▶ **Exercise**:
From the line containing "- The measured" to the line containing "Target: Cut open" in the entries below, reproduce every line exactly, ends included. Nothing else belongs in the copy, and no pictures.

(Data extracts begins)

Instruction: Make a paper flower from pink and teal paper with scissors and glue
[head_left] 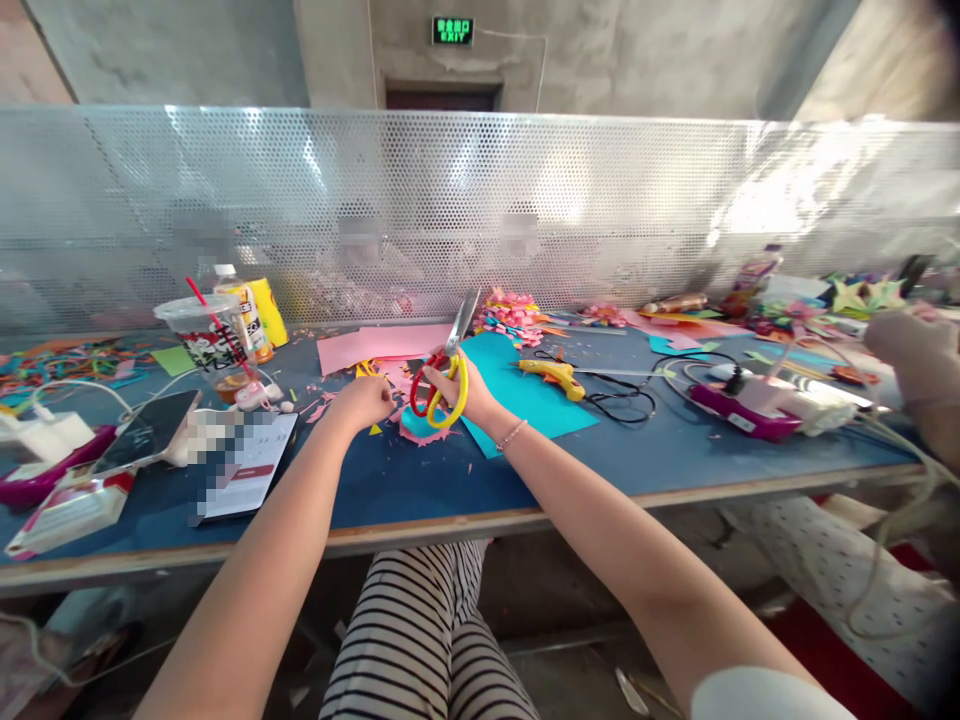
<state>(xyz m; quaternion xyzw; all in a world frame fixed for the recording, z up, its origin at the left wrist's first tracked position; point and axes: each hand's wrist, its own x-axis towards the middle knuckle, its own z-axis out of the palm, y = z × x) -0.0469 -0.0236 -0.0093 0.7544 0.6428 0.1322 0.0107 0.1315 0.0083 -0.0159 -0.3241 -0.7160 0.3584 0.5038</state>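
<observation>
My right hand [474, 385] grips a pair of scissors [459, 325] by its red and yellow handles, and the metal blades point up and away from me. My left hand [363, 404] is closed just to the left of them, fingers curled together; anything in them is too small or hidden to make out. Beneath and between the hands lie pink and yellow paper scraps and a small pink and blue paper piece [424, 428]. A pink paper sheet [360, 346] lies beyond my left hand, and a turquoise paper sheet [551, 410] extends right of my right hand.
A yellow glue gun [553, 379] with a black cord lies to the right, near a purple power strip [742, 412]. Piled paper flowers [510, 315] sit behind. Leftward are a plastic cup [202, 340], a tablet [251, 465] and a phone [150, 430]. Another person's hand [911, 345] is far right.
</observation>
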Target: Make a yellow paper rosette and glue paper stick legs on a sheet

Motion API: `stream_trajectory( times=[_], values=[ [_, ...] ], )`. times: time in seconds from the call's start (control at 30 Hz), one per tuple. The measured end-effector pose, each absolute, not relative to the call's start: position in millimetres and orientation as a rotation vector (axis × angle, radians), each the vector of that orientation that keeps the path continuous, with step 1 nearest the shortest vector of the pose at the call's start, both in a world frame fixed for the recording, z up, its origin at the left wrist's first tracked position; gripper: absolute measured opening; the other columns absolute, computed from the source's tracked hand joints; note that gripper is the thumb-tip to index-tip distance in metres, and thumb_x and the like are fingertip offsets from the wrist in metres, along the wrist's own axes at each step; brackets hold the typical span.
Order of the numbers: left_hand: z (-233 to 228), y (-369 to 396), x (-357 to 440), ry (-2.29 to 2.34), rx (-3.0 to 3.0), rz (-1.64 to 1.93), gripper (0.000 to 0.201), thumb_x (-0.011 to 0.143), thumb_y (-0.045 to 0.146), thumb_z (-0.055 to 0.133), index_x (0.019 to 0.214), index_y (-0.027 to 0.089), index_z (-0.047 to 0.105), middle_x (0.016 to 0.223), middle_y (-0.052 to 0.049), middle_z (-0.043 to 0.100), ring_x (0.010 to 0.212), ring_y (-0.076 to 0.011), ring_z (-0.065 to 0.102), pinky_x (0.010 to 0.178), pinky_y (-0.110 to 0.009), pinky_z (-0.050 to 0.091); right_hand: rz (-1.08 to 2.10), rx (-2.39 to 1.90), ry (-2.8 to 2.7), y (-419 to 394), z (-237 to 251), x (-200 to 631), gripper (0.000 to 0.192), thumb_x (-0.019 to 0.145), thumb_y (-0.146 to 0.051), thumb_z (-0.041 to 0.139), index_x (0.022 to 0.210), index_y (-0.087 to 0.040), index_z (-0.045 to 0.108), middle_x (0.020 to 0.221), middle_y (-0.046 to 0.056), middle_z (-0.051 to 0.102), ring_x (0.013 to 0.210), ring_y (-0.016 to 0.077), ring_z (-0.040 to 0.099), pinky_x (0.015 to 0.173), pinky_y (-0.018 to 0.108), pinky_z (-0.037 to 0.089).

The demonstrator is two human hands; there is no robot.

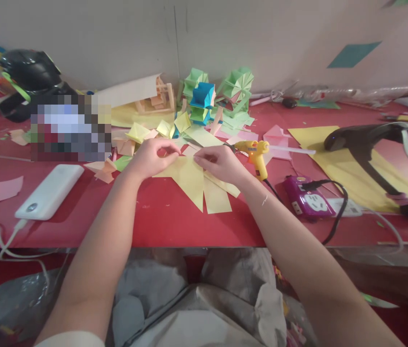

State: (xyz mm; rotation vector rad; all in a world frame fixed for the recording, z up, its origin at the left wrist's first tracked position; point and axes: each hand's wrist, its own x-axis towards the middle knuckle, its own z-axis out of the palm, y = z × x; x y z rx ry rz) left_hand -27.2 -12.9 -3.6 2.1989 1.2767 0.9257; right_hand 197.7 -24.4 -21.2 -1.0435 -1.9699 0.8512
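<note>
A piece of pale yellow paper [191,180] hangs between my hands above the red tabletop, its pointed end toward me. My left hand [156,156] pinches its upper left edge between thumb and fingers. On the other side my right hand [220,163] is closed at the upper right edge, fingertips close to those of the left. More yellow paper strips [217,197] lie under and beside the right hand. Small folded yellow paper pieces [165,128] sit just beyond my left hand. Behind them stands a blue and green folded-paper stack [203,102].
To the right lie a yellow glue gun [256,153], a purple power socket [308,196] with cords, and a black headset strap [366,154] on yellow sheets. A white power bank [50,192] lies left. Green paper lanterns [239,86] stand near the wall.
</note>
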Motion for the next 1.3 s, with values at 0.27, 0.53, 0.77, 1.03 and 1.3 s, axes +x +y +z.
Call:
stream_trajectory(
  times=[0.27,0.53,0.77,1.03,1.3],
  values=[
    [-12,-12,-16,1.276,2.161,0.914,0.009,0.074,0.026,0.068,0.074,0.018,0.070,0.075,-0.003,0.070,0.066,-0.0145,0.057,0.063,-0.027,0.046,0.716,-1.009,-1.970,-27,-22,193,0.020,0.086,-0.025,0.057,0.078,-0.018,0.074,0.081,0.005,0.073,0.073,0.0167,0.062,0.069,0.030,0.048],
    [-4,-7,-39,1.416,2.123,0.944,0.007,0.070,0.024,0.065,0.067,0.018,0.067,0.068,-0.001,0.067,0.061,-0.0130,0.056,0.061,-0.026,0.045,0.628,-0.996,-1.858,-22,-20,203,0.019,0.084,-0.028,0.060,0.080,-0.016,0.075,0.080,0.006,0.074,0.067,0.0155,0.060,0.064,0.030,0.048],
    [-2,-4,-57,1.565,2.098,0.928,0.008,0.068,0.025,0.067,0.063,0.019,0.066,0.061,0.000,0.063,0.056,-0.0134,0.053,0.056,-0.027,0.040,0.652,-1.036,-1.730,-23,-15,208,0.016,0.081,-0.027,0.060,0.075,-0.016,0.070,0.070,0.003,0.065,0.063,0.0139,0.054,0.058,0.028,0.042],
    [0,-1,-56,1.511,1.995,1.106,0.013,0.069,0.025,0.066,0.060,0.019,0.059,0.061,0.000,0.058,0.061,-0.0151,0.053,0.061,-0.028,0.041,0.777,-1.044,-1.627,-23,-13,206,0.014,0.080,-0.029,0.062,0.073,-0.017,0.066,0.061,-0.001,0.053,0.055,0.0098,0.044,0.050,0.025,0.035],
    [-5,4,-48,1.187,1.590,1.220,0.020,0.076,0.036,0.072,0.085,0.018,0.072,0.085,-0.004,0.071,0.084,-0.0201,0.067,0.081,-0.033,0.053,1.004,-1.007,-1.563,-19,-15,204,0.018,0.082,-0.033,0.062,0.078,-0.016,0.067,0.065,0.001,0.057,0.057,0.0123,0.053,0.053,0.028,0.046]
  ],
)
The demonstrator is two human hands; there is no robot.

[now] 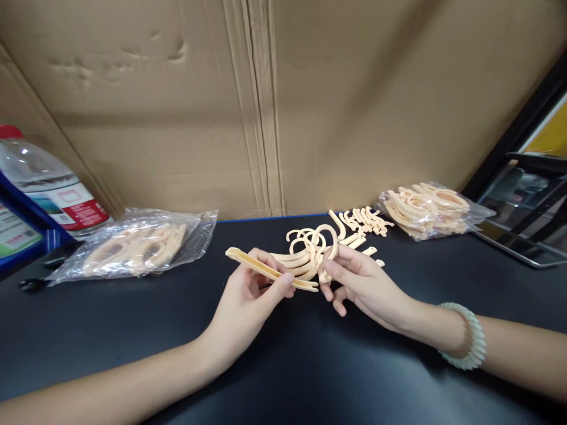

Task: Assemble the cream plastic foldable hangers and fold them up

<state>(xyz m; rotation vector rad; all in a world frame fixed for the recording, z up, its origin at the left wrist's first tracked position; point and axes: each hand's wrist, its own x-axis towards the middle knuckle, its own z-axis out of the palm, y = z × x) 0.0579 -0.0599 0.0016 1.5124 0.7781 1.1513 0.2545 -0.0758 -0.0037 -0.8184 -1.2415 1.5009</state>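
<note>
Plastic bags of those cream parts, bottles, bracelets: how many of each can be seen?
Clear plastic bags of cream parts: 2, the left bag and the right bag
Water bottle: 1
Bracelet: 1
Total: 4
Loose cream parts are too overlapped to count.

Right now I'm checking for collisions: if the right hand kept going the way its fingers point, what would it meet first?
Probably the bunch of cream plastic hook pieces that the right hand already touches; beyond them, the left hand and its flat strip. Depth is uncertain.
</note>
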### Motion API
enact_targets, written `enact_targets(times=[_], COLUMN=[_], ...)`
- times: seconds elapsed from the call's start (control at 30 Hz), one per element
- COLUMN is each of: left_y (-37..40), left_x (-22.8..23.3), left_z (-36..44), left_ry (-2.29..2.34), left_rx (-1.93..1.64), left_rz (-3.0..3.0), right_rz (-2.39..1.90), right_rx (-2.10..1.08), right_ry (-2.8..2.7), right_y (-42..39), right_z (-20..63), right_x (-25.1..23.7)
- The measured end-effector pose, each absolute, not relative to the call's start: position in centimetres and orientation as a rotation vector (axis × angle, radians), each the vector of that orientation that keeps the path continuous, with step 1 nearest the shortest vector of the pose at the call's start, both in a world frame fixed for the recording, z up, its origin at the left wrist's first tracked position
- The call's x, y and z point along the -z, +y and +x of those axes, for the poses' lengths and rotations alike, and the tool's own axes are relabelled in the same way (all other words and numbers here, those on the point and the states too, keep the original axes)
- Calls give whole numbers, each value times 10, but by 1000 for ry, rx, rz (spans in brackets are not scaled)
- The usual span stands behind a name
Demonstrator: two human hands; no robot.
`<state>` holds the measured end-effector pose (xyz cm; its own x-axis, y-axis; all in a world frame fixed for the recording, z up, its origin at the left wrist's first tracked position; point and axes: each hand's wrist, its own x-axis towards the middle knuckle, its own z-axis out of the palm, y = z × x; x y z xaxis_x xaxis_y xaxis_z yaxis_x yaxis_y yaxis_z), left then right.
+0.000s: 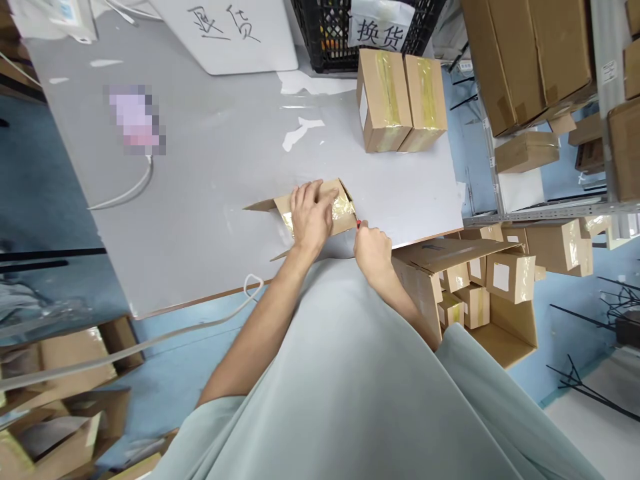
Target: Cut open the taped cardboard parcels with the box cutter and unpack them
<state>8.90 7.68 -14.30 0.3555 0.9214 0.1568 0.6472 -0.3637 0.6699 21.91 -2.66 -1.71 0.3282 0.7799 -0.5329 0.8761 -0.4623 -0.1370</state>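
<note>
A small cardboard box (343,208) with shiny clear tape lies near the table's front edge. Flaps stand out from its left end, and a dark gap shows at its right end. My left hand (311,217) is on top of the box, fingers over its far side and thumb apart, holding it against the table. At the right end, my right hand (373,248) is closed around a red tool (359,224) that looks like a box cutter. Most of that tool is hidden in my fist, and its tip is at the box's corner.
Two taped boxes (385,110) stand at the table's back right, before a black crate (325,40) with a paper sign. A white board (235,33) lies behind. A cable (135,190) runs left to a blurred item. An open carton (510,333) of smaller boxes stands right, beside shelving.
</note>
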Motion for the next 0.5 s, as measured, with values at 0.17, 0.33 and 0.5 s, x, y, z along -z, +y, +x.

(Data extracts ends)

▶ **Task output**:
- The measured end-effector pose, each absolute, not relative to the call's start: position in centimetres and orientation as a rotation vector (axis × angle, radians), each the vector of that orientation that keeps the path continuous, with step 1 nearest the shortest vector of the pose at the call's start, both in a world frame fixed for the recording, z up, its origin at the left wrist's first tracked position
- The call's x, y and z point along the -z, +y and +x of those axes, for the poses' lengths and rotations alike, and the tool's own axes are relabelled in the same way (all other words and numbers here, those on the point and the states too, keep the original axes)
- Calls give whole numbers, each value times 10, but by 1000 for ry, rx, rz (spans in brackets are not scaled)
- The usual span stands behind a name
Demonstrator: two human hands; no robot.
`<state>` holds the measured end-effector pose (xyz cm; its own x-axis, y-axis; all in a world frame fixed for the recording, z up, its origin at the left wrist's first tracked position; point and axes: each hand's wrist, its own x-axis towards the middle knuckle, its own z-axis out of the palm, y = z × x; x y z xaxis_x xaxis_y xaxis_z yaxis_x yaxis_y yaxis_z), left then right.
+0.000s: 
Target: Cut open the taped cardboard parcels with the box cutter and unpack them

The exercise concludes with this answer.